6. 2) Cross-examination on Credibility

Each witness who takes the stand puts his or her credibility into issue, and counsel in cross-examination are free to discredit or to "impeach" the witness’s credibility.

As indicated, the cross-examiner may question on any relevant matter. Counsel are allowed to explore any matter directly related to the facts in issue and to probe areas affecting the credibility of witnesses. All witnesses when they take the stand put their credibility into issue. Cross-examiners, therefore, are free to discredit or "to impeach" a witness’s credibility. Wigmore likened impeachment to "explanation."90

The witness has made an assertion in examination in chief, and in cross-examination counsel seeks to explain away that evidence. The witness’s evidence is explained away either by discrediting the witness or by discrediting the testimony, or both. An attack on the witness goes to the witness’s veracity. An attack on the testimony goes to the accuracy of the witness’s testimony.
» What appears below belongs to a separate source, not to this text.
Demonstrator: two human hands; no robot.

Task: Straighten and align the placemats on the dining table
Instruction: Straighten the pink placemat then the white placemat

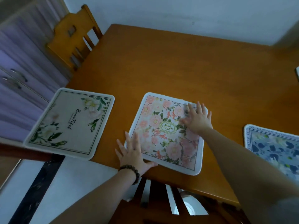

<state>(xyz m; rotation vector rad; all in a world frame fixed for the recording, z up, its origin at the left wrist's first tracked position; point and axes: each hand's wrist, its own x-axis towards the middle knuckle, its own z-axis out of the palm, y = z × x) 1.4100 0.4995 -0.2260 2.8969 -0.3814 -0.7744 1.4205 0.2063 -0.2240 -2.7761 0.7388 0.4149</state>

Cross-examination designed to impeach a witness may focus on a number of areas:

· by showing bias, prejudice, interest, or corruption;

· by attacking the character of the witness through raising prior convictions, prior bad acts, or poor reputation;

· by contradicting the witness through previous inconsistent statements;

· by challenging the witness’s capacity to observe, recall, and communicate accurately;

· by putting contrary evidence to the witness; and

· by showing that the witness’s evidence is contrary to common experience.

In general, when a cross-examiner asks a question relating purely to credibility, the witness’s answer is final. This practice is called the collateral facts rule, which prohibits the presenting of evidence to contradict a witness on a collateral matter.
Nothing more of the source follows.